**TASK DESCRIPTION:** Your whole answer should be the number of lines in the material below that include the word "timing".
'''
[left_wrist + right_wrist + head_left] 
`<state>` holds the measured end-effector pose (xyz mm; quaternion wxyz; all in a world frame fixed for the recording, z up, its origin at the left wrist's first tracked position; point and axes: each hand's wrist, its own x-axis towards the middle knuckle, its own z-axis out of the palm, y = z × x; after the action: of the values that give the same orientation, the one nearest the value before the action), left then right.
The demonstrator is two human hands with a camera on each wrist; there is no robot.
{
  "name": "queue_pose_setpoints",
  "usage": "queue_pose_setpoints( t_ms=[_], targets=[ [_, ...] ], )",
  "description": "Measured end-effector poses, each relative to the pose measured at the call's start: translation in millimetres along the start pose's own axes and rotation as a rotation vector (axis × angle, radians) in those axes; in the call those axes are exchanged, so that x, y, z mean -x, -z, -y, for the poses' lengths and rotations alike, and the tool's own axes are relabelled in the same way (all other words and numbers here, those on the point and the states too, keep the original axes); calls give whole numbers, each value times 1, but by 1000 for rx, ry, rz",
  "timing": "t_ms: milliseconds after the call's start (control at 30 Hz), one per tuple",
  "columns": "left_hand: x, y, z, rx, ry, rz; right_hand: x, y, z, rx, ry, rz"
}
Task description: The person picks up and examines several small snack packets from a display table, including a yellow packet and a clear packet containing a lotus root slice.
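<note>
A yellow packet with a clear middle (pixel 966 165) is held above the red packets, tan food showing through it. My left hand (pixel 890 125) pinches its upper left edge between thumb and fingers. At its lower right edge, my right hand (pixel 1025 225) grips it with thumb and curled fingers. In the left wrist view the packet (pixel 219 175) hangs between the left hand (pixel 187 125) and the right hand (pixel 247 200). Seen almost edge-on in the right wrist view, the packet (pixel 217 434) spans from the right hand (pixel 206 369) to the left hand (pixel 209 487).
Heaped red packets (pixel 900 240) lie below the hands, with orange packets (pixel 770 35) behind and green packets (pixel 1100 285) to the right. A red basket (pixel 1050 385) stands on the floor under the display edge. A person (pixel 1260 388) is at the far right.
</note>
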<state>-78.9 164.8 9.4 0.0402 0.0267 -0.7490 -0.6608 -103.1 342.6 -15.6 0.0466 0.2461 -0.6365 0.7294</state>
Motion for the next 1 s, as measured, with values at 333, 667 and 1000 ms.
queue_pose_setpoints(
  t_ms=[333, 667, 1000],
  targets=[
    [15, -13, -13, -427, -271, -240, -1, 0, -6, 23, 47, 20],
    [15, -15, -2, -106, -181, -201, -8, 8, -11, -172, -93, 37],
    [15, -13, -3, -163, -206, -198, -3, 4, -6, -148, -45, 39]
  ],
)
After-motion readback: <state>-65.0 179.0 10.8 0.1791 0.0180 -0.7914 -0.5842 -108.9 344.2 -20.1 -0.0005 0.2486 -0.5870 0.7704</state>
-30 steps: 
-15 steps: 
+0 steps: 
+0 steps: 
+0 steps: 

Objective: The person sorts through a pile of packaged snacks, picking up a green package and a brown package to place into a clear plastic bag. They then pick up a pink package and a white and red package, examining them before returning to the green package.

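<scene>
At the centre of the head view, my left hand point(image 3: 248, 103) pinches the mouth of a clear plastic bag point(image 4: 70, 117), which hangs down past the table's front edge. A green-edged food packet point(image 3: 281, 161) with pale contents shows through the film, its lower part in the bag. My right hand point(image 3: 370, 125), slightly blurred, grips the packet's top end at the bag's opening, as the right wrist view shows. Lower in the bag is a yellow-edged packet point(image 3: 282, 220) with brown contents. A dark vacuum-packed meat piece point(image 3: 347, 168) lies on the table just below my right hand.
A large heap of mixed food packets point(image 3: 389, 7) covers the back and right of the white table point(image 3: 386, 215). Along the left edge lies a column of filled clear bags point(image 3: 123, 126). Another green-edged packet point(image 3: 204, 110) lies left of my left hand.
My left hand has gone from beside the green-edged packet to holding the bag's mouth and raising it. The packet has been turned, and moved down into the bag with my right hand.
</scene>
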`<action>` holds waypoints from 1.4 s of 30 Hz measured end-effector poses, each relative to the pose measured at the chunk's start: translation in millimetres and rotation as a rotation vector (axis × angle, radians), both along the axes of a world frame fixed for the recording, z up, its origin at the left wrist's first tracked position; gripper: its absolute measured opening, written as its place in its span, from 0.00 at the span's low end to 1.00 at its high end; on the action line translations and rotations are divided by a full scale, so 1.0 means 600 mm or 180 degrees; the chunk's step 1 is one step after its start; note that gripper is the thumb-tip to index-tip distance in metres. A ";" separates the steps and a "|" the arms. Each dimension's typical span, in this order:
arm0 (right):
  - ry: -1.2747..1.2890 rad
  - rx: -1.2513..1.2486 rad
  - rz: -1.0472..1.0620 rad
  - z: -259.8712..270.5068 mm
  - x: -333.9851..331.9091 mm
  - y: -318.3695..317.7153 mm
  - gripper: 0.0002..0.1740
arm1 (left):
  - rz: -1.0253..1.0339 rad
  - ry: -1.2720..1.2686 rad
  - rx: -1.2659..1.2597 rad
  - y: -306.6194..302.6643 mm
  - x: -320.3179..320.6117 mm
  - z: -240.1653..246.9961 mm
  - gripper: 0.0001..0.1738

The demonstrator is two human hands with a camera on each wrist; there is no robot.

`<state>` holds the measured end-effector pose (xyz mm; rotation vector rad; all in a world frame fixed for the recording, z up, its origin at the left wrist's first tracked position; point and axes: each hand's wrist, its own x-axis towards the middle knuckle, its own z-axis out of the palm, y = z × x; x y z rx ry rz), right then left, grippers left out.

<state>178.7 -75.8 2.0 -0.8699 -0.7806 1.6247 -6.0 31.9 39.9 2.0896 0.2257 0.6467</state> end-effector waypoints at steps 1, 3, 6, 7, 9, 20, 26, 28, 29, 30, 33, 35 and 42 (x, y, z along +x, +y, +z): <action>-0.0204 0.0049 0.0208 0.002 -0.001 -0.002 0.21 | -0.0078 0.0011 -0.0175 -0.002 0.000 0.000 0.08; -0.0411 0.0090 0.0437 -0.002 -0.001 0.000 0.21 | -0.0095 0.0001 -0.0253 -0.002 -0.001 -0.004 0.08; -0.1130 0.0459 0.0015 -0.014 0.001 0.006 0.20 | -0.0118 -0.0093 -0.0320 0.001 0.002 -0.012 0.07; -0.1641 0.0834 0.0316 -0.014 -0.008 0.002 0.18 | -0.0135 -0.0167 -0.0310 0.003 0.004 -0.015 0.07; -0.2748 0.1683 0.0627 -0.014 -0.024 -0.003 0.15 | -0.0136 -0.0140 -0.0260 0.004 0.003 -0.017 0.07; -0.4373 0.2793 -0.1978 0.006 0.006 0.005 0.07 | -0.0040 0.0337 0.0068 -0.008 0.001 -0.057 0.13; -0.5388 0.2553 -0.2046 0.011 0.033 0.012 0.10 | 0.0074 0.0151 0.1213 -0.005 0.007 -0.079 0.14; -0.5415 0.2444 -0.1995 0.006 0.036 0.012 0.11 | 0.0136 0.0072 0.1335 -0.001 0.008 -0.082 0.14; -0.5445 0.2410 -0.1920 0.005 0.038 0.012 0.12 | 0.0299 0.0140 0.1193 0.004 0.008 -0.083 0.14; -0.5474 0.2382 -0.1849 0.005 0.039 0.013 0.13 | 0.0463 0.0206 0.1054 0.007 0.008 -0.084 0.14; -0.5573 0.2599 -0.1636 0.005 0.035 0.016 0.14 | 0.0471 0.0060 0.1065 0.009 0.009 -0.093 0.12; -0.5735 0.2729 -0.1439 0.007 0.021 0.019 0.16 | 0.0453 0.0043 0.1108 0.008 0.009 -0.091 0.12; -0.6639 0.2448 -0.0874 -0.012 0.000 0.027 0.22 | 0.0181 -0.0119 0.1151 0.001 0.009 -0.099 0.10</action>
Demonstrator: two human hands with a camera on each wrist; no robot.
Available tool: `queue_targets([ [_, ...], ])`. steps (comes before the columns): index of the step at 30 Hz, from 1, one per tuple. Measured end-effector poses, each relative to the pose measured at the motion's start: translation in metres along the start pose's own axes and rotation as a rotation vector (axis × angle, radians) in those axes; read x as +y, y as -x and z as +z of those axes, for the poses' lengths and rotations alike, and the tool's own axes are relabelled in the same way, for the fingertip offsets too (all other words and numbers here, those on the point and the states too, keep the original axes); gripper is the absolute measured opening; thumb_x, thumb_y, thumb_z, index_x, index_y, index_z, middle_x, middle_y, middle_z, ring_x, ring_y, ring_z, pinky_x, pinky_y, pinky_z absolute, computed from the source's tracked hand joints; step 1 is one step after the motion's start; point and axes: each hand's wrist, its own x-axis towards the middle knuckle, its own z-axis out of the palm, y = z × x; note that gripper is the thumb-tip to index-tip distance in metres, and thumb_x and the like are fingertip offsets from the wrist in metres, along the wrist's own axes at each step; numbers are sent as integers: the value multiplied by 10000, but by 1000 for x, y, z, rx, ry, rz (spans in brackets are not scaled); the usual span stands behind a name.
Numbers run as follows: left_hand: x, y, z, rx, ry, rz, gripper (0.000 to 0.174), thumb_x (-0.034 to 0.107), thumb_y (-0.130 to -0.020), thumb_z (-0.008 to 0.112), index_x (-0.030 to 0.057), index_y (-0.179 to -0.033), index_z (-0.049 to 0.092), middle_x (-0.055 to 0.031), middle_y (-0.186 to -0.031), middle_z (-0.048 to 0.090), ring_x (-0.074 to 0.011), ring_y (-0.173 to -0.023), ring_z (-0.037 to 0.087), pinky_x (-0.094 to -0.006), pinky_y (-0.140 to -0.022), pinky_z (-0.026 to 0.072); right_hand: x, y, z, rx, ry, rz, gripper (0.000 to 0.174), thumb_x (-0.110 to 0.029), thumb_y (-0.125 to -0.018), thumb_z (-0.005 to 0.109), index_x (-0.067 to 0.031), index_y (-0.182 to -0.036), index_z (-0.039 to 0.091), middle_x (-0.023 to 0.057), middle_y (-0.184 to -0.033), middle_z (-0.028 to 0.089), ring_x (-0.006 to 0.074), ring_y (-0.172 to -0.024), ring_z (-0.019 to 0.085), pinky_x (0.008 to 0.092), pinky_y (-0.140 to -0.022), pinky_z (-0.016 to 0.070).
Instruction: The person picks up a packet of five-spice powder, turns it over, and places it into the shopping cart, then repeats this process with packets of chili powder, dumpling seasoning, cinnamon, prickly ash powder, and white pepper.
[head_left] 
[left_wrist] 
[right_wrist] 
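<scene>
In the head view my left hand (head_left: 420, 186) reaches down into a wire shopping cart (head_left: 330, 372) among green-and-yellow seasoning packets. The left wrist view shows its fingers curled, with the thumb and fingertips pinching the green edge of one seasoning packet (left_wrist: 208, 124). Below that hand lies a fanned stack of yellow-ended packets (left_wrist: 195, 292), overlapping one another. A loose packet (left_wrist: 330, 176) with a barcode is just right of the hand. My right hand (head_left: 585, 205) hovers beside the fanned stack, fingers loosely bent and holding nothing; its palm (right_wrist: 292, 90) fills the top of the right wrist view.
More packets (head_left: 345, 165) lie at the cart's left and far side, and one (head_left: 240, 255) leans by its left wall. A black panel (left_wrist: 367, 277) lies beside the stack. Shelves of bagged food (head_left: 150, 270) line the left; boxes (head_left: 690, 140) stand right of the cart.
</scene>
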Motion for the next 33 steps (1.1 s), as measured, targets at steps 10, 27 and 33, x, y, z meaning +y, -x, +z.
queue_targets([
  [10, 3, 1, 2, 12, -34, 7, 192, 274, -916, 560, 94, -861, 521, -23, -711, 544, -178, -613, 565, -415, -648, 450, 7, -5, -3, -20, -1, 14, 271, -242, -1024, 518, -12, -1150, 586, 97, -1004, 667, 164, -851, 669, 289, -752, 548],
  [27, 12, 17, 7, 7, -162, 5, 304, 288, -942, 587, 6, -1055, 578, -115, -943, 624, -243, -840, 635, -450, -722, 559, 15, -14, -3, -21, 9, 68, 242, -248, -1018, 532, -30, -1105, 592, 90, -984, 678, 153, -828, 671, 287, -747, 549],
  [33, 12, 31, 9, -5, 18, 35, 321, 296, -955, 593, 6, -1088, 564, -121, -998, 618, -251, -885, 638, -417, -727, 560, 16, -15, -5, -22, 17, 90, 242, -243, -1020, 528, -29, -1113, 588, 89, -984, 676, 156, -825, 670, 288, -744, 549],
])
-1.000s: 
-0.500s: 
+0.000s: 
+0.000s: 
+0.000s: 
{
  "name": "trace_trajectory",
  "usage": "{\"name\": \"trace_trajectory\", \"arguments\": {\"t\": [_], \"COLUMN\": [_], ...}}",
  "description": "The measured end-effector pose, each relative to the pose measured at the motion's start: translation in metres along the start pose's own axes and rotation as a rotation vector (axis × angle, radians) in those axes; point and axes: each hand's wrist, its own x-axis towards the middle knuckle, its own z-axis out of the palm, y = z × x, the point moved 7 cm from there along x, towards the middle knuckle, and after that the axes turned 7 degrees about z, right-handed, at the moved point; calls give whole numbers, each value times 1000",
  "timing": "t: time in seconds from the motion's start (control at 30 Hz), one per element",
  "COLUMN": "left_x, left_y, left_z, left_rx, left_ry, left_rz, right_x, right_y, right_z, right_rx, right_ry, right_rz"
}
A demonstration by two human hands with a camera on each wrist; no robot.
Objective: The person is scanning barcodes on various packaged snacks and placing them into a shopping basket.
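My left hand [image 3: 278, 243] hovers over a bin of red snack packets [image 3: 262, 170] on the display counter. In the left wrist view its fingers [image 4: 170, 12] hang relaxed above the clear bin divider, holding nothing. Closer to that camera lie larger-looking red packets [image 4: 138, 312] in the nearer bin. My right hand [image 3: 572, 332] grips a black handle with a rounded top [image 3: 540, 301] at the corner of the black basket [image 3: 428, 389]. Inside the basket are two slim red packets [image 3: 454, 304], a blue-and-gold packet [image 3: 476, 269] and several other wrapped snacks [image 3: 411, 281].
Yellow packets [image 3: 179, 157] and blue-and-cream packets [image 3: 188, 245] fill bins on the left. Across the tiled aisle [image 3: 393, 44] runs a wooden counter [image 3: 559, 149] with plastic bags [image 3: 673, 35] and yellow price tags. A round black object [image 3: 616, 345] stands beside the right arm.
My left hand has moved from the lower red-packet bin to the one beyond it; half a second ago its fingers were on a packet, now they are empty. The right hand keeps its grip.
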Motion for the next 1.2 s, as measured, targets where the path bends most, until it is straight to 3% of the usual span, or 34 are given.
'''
**RESPONSE TO THE EXERCISE:** 2